Donne e pensione, la proposta del Governo

Roberto Carli -

Il nostro sistema previdenziale sconta un significativo “gender gap” come sottolineato da una recente indagine condotta dalla Commissione Lavoro della Camera e dalla Relazione annuale dell’Inps.

ll più basso tasso di attività femminile, si sottolinea, la maggiore discontinuità delle carriere legata alla maternità e ai più gravosi carichi familiari, il più ampio ricorso a forme contrattuali flessibili e al part-time, sono tutti fattori che, soprattutto in un sistema di calcolo contributivo, si traducono in pensioni più basse e nella necessità per le donne di lavorare più a lungo per maturare i requisiti di accesso al pensionamento confrontandosi con le difficoltà di trovare o mantenere un’occupazione in un’età avanzata.

Sulle donne grava poi un imminente, significativo innalzamento dell’età pensionabile. Nel 2018 si completa infatti l’equiparazione prevista dalla riforma Fornero con gli uomini nel settore privato e nel lavoro autonomo con riferimento alla pensione di vecchiaia (66 anni e 7 mesi) con un aumento di 1 anno per le dipendenti private e di 6 mesi le lavoratrici autonome e parasubordinate.

Dal 2019 scatterà poi l’innalzamento automatico dell’età pensionabile alla speranza di vita accertata all’Istat., sia per uomini che per donne. Nell’ambito del tavolo di confronto Governo-Sindacati in corso per “scrivere” la fase 2 della riforma delle pensioni il Ministro Poletti ha “calato” una proposta per cercare di fornire un “salvagente” all’universo femminile tutelando la maternità.

L’idea è quella di estendere la “portata” dell’Ape sociale che, va ricordato, è una prestazione assistenziale che si propone , per un periodo sperimentale fino al 31 dicembre 2018, di fornire un “reddito ponte” (di massimo 1500 euro mensili) fino al pensionamento ad alcune categorie meritevoli di tutela dalla collettività. Possono accedervi in particolare soggetti in possesso dei seguenti requisiti:

  1. età anagrafica minima di 63 anni; stato di disoccupazione a seguito di cessazione del rapporto di lavoro per licenziamento, dimissioni per giusta causa o risoluzione consensuale, che abbiano concluso integralmente la prestazione per la disoccupazione loro spettante da almeno tre mesi e siano in possesso di un’ anzianità contributiva di almeno 30 anni;
  2. soggetti che assistono da almeno sei mesi il coniuge o un parente di primo grado convivente con handicap grave e sono in possesso di un’anzianità contributiva di almeno 30 anni;
  3. soggetti che hanno una riduzione della capacità lavorativa uguale o superiore al 74 per cento, e sono in possesso di un’anzianità contributiva di almeno 30 anni;
  4. lavoratori dipendenti che svolgono, da almeno sei anni in via continuativa, specifiche professioni per le quali è richiesto un impegno tale da rendere particolarmente difficoltoso e rischioso il loro svolgimento e sono in possesso di un’anzianità contributiva di almeno 36 anni.
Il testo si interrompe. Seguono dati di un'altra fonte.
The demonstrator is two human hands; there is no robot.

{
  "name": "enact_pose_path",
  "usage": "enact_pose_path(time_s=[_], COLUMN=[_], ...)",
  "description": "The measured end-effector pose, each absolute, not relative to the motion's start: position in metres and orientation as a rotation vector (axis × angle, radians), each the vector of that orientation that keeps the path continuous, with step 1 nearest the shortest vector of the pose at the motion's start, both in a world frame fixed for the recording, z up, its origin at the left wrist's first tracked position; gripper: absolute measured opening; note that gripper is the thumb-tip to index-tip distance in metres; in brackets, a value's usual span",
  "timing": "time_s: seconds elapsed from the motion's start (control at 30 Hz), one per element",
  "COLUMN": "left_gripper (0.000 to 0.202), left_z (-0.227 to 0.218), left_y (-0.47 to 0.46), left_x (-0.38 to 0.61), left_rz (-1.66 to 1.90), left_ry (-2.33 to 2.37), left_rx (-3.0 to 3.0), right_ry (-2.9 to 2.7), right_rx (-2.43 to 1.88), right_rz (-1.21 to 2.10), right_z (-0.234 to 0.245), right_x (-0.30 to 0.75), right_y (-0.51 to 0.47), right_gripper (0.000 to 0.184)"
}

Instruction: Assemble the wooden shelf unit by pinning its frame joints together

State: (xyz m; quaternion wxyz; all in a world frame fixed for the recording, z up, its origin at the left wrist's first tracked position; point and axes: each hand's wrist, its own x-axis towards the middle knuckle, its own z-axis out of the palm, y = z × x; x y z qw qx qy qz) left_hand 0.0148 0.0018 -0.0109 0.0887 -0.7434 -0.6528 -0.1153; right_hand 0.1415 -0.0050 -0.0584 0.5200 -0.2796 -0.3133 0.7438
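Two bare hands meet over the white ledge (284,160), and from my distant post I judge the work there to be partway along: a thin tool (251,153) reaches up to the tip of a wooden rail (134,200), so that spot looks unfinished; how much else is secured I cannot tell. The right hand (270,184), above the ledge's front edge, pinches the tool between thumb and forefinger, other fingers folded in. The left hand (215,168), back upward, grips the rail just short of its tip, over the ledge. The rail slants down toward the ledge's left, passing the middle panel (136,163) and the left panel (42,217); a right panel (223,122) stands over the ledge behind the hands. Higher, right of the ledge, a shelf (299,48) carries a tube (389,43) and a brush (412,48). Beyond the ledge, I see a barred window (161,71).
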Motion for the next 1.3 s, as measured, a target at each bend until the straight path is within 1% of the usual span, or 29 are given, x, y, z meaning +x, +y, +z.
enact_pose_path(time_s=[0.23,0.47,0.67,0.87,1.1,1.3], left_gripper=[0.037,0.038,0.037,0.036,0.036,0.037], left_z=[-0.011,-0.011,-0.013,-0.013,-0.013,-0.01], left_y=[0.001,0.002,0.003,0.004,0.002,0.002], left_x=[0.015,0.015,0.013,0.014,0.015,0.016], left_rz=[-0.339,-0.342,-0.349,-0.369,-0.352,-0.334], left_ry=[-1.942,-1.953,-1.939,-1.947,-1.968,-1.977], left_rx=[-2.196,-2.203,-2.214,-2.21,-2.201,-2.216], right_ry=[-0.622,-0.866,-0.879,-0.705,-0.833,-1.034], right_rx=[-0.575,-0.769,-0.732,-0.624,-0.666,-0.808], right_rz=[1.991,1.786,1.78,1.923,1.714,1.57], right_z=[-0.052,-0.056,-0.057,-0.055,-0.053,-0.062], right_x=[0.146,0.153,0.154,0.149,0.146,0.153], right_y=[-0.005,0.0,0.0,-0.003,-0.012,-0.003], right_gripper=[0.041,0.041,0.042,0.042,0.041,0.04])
Il progetto del Governo è quello di favorire l’accesso all’Ape sociale da parte delle donne che potranno usufruirne con requisiti “scontati” se l’idea fosse condivisa e tradotta in Legge di Stabilità.

Più nello specifico le donne che intendono accedere all’Ape sociale potranno usufruire di una riduzione nei requisiti contributivi per anticipare ulteriormente il pensionamento di 6 mesi a figlio con un tetto massimo di 2 anni. Quindi invece di 30 anni di ‘anzianità’, come previsto ora, si potrebbe passere a 28 (da 36 a 34 anni in caso di aggancio all’Ape legato ad attività gravose).

La struttura attuale dell’Ape sociale aveva fino ad oggi infatti limitato l’accesso all’universo femminile. Secondo i dati dell’Inps le domande presentate entro il 15 luglio scorso (termine indicato dal decreto attuativo) le domande per APE sociale erano in prevalenza di lavoratori uomini.

Secondo il Governo l’applicazione della proposta porterebbe ad un aumento dall’attuale 29 per cento delle domande delle donne ad un 40 per cento.